[automodel][draft] Integrate Megatron Custom FSDP2 into NeMo Automodel.

Open cspades opened this issue 8 months ago • 0 comments

Summary

Status: DRAFT - Tentatively pulling in CFSDP2 source code from a Megatron branch for Automodel specifically until the NeMo-Megatron path works again.

Integrates custom FSDP2 into NeMo Automodel in close collaboration with @shjwudp.
- Torch-Native Automodel Support for CFSDP2 in Megatron: https://gitlab-master.nvidia.com/ADLR/megatron-lm/-/merge_requests/3150 (Working Branch: jianbinc/custom_fsdp_dtensor_ckpt) needs to be merged before we merge this PR!

TODO

Test TP and CP with CFSDP2 in Automodel after implementing support for DTensor buffering with CFSDP2.

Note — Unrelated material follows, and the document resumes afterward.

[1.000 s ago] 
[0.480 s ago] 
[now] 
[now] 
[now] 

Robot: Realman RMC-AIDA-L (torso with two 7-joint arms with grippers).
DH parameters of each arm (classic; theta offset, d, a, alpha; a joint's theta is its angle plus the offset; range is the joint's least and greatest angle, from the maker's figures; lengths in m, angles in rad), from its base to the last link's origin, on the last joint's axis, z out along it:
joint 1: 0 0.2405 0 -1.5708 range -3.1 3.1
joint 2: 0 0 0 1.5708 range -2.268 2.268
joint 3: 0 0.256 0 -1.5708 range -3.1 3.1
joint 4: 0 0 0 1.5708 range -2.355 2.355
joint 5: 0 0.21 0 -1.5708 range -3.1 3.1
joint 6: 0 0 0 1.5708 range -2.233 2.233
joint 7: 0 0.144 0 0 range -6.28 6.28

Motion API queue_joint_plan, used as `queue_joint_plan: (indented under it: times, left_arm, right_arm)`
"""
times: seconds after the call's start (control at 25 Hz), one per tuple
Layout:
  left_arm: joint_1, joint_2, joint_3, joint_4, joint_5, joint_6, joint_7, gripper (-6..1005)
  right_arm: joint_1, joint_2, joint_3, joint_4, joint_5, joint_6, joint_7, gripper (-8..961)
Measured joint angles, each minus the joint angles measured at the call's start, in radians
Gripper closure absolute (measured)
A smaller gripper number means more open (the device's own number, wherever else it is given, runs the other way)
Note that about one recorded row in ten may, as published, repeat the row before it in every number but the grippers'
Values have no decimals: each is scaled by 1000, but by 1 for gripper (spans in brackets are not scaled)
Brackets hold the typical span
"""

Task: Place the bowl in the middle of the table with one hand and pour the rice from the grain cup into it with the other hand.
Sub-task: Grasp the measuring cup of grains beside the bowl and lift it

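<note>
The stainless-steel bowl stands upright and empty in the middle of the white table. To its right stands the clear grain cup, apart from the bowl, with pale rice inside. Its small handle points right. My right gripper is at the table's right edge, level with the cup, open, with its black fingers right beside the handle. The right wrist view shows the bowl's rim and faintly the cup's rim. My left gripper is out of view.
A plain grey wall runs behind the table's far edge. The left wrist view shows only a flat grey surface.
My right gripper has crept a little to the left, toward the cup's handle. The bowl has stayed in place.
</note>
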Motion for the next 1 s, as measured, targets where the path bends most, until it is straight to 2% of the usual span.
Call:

Collection: nemo.lightning.pytorch.strategies.fsdp2_strategy

Changelog

Added options and utilities to wrap the Automodel in FSDP which shards and communicates optimizer state, gradients, and model parameters using dynamically allocated tensors.

Usage

To use CFSDP2, use the --cfsdp2 argument and populate --cfsdp2-unit-modules with the string class-paths of all layers that should be managed by CFSDP2, e.g. --cfsdp2-unit-modules transformers.models.llama.modeling_llama.LlamaDecoderLayer.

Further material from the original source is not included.